## [INSTRUCTIONS FOR THE TASK]
Please restate verbatim the lines that open the listing below, ending with the line in which "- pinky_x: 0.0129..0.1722" occurs.

## [COLLECTED MATERIAL]
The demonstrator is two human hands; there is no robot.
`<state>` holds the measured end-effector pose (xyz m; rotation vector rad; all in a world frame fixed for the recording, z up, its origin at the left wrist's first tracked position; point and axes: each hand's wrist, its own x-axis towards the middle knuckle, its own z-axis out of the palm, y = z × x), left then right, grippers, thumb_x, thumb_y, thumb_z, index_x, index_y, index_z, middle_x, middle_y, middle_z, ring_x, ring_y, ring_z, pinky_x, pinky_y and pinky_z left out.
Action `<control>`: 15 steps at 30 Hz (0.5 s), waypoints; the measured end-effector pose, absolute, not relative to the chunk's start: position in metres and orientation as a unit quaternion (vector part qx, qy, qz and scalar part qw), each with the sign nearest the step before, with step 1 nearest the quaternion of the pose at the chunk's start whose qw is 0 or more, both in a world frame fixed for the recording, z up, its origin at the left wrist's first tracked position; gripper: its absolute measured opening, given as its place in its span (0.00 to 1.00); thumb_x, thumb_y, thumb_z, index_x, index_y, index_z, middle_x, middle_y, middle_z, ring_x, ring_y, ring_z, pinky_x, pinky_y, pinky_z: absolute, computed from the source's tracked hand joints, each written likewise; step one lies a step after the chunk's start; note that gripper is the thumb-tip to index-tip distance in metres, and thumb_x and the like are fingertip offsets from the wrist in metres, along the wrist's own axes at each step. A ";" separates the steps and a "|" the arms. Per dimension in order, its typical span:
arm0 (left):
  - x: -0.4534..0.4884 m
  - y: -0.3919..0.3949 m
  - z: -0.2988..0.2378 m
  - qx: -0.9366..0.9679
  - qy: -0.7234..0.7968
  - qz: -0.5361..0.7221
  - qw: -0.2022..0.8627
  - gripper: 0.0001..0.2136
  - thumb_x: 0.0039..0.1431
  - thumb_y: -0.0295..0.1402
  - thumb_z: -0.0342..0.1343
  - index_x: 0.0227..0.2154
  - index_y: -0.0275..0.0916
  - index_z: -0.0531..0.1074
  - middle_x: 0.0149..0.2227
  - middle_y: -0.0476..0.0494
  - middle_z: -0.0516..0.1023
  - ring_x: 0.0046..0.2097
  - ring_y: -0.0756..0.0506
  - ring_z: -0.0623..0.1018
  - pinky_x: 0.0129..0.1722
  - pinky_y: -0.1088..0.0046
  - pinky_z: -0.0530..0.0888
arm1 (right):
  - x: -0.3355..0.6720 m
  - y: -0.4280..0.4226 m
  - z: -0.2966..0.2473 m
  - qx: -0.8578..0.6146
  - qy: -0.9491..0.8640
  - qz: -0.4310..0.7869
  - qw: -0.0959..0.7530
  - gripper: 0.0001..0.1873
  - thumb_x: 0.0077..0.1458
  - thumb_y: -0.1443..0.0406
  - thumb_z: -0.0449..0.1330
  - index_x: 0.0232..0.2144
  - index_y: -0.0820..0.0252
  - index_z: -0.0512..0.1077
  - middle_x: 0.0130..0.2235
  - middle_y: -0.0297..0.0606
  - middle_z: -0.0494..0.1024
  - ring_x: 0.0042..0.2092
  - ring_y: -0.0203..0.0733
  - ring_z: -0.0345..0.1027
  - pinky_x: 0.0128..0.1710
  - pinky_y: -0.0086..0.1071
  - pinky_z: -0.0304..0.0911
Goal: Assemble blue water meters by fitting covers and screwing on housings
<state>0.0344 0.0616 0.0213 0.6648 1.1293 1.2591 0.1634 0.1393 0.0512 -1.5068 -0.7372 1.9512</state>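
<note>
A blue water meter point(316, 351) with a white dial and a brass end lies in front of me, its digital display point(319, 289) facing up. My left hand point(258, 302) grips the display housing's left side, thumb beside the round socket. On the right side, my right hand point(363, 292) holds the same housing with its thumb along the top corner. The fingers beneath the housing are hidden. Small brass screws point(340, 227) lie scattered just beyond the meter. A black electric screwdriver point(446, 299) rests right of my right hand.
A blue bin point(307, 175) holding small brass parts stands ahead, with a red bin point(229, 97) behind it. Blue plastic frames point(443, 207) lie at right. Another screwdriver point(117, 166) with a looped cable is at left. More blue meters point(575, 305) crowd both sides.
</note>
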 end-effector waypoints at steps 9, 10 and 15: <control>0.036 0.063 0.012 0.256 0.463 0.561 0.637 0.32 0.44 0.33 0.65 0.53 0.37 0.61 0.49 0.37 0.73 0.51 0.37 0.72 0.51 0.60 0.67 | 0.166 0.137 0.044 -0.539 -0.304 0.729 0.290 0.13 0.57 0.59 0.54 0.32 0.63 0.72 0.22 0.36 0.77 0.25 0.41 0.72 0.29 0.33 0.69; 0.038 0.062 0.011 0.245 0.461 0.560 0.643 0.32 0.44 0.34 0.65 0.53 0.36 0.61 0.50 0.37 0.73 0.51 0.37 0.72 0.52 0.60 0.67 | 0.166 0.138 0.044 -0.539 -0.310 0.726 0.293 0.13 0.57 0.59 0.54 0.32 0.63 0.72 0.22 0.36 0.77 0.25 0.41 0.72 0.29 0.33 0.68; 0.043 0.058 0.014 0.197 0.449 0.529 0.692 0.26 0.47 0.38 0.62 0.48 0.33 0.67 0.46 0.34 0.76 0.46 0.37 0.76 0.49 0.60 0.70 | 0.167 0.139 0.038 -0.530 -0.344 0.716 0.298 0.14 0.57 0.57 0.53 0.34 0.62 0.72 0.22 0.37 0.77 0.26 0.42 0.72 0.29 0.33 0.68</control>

## [EXERCISE RESPONSE]
The demonstrator is two human hands; there is no robot.
`<state>` holds the measured end-effector pose (xyz m; rotation vector rad; all in a world frame fixed for the recording, z up, its origin at the left wrist's first tracked position; point and axes: each hand's wrist, its own x-axis towards the middle knuckle, its own z-axis out of the palm, y = z × x), left then right, grippers, thumb_x, thumb_y, thumb_z, index_x, index_y, index_z, middle_x, middle_y, middle_z, ring_x, ring_y, ring_z, pinky_x, pinky_y and pinky_z left out.
Action `<control>`: 15 steps at 30 Hz (0.5 s), waypoints; the measured end-effector pose, absolute, not relative to the chunk's start: position in metres and orientation as a unit quaternion (vector part qx, qy, qz and scalar part qw), each with the sign nearest the step before, with step 1 nearest the quaternion of the pose at the chunk's start whose qw is 0 or more, both in a world frame fixed for the recording, z up, its origin at the left wrist's first tracked position; gripper: its absolute measured opening, given as its place in its span (0.00 to 1.00); thumb_x, thumb_y, thumb_z, index_x, index_y, index_z, middle_x, middle_y, middle_z, ring_x, ring_y, ring_z, pinky_x, pinky_y, pinky_z: absolute, computed from the source's tracked hand joints, each written likewise; step one lies a step after the chunk's start; note that gripper is the thumb-tip to index-tip distance in metres, and thumb_x and the like are fingertip offsets from the wrist in metres, along the wrist's own axes at each step. A ";" separates the steps and a "|" the arms. Per dimension in order, its typical span:
arm0 (left):
  - x: -0.4534..0.4884 m
  - y: -0.3919..0.3949 m
  - z: -0.2988..0.2378 m
  - qx: -0.9366..0.9679
  - qy: -0.7234..0.7968
  - qz: -0.5361..0.7221
  - qw: -0.2022..0.8627
  - gripper: 0.0001..0.2136
  - thumb_x: 0.0039..0.1431
  - thumb_y: -0.0295..0.1402
  - thumb_z: -0.0342..0.1343
  - index_x: 0.0227..0.2154
  - index_y: -0.0275..0.0916
  - index_z: -0.0531..0.1074
  - middle_x: 0.0149..0.2227
  - middle_y: -0.0476..0.0494
  - middle_z: -0.0516..0.1023
  - ring_x: 0.0046..0.2097
  - ring_y: -0.0756..0.0506
  - ring_z: -0.0623..0.1018
  - pinky_x: 0.0129..0.1722

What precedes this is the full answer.